Why I bought a Samsung Wave

Here's a confession - I have never spent more than Rs. 10,000 on a phone (excluding exchange price on the old handset). Not because I don't believe that high end phones are worth it, but because of my priorities in life. My job requires me to almost constantly work on a laptop, so I would rather put extra money into a high-powered ultraportable. And my first love is music, so I would rather spend on a dedicated MP3 player and 'phones which will give me years of listening pleasure.

The new generation of smartphones have upped my cellphone budget, because with their capabilities they are  mini-computers and fairly serious contenders for a netbook replacement.

And so I have replaced my Nokia E63 with the Samsung Wave.  

My reason for purchase? It's fantastic value for money in terms of specs offered at the price!

The expected price of iPhone 4 in India is at least Rs. 35,000 and the price of most comparable Android powered smartphones is Rs. 28,000 +, including Samsung's own flagship Galaxy S. The Samsung Wave offers equivalent hardware at Rs. 18,000. CNet has already reported that the iPhone 4 and Samsung use similar processing core (both are manufactured by Samsung).

I am aware that this price comparison will not hold in countries other than India where phones are sold on contract.

Here is a full comparison of specs of the iPhone 4 and Samsung Wave from the Samsung Mobile Innovator site






I have to admit though,  that the sticking point was the bada OS (or more precisely, the lack of apps developed for the OS, especially compared to the thousands of apps available for iPhone and Android phones). But I believe that bada is a serious attempt at a smartphone OS by Samsung and the bada app store should grow with time. I have blogged earlier about Samsung's vision for bada;

"The vision of bada is smartphone for everyone. bada's main goal is not to compete with existing smartphone platforms.

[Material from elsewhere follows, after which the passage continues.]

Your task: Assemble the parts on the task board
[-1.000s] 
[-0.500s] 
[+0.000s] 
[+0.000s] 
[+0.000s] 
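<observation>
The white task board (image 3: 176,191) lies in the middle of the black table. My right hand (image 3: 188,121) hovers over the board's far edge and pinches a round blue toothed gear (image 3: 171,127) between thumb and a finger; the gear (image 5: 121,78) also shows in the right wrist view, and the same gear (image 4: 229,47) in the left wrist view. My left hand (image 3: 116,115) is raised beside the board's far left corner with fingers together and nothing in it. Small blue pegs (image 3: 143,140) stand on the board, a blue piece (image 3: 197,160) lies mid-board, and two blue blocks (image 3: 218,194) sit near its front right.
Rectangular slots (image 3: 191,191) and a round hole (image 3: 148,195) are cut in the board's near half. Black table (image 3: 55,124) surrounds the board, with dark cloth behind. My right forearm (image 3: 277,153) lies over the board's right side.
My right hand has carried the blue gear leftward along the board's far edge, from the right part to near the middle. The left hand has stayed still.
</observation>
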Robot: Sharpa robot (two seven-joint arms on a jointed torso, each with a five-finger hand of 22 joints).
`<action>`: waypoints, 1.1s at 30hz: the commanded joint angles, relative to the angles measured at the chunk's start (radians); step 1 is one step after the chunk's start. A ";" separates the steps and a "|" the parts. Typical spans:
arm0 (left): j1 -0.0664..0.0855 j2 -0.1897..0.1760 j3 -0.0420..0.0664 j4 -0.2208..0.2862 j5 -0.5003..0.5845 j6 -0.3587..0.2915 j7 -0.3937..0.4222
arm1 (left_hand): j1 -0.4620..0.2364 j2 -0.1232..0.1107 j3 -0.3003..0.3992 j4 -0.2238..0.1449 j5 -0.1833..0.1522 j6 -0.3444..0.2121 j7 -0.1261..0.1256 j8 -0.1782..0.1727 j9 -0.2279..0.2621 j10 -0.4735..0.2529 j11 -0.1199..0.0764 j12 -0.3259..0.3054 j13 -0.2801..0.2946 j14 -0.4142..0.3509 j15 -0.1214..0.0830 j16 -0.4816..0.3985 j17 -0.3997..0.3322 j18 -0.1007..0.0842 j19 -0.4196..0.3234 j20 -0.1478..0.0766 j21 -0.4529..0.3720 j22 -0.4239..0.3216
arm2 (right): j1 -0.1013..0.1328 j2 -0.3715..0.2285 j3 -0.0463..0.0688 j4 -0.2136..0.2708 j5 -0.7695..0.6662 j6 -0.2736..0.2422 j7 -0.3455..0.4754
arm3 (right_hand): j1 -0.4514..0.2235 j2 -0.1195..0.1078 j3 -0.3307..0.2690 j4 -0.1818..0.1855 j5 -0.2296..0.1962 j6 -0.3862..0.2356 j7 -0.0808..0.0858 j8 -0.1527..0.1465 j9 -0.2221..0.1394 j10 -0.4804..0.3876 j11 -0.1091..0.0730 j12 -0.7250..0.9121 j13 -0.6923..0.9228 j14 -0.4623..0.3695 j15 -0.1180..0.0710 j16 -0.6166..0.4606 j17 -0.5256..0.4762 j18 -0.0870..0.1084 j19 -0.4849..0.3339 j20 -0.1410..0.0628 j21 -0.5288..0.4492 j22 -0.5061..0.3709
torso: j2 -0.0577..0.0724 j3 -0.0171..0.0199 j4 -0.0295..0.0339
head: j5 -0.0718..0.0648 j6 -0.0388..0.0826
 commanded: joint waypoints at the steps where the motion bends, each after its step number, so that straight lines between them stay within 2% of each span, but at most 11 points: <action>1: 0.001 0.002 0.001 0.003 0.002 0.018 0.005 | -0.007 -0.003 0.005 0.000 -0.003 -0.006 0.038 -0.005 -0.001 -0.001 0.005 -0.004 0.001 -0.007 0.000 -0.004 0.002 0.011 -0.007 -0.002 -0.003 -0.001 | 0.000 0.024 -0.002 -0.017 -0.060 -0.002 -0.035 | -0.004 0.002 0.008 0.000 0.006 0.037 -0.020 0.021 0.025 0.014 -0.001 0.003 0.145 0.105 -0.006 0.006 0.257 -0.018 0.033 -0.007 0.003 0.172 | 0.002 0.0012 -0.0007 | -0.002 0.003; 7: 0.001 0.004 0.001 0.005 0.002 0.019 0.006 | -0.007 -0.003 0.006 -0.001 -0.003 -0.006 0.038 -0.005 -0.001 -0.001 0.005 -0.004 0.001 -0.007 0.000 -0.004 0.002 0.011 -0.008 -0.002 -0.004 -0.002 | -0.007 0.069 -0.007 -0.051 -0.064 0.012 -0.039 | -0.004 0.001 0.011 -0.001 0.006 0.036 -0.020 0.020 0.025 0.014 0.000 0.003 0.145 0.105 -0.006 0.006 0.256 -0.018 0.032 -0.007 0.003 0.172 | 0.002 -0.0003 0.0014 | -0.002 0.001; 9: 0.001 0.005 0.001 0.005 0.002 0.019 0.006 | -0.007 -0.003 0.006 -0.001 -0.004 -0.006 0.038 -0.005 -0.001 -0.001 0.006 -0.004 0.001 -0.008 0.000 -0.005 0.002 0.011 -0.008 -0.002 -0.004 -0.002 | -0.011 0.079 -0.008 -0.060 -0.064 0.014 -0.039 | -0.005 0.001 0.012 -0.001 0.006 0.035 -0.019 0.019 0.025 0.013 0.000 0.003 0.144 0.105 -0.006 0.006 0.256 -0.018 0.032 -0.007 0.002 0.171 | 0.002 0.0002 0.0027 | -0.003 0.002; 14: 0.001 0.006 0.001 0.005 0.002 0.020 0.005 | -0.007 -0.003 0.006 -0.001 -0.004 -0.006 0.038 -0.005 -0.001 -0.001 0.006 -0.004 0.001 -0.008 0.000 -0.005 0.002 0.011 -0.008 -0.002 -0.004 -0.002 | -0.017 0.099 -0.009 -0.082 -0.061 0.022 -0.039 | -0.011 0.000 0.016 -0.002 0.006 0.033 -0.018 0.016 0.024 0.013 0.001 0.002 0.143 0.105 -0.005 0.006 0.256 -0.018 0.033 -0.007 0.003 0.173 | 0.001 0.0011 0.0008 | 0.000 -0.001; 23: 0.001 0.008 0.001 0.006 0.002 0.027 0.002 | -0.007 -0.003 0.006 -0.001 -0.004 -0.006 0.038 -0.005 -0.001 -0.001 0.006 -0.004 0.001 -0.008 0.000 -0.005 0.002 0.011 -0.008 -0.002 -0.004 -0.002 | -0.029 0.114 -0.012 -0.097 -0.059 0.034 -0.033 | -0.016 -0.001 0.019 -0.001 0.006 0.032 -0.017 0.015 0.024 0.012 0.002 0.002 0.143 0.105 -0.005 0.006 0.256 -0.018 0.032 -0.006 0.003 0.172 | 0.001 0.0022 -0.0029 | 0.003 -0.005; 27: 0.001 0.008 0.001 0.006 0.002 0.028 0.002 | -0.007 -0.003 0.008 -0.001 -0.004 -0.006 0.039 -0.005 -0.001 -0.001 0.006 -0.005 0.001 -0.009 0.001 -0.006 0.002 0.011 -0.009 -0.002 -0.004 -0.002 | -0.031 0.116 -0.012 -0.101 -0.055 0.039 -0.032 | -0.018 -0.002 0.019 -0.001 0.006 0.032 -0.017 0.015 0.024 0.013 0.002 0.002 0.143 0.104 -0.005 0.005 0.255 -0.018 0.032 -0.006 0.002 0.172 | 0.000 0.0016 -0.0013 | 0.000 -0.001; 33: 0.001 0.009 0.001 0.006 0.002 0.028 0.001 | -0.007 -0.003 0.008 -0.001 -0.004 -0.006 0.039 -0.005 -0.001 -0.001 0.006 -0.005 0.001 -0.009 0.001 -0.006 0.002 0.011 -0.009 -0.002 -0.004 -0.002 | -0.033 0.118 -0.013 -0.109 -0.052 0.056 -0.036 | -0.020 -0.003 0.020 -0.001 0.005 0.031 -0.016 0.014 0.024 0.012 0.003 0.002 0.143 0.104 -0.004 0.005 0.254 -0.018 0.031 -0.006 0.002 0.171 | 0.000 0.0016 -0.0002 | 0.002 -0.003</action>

Instead, bada will turn Samsung's conventional customers into smartphone users by providing cost-effective smartphones. This means that bada will open and extend a new smartphone market which does not exist in the current mobile market"

That's a pretty clear vision and I am ready to live with it for a couple of years at least to see what Samsung comes up with. Meanwhile, Android will become more stable and better, and hopefully, the hardware would become cheaper too!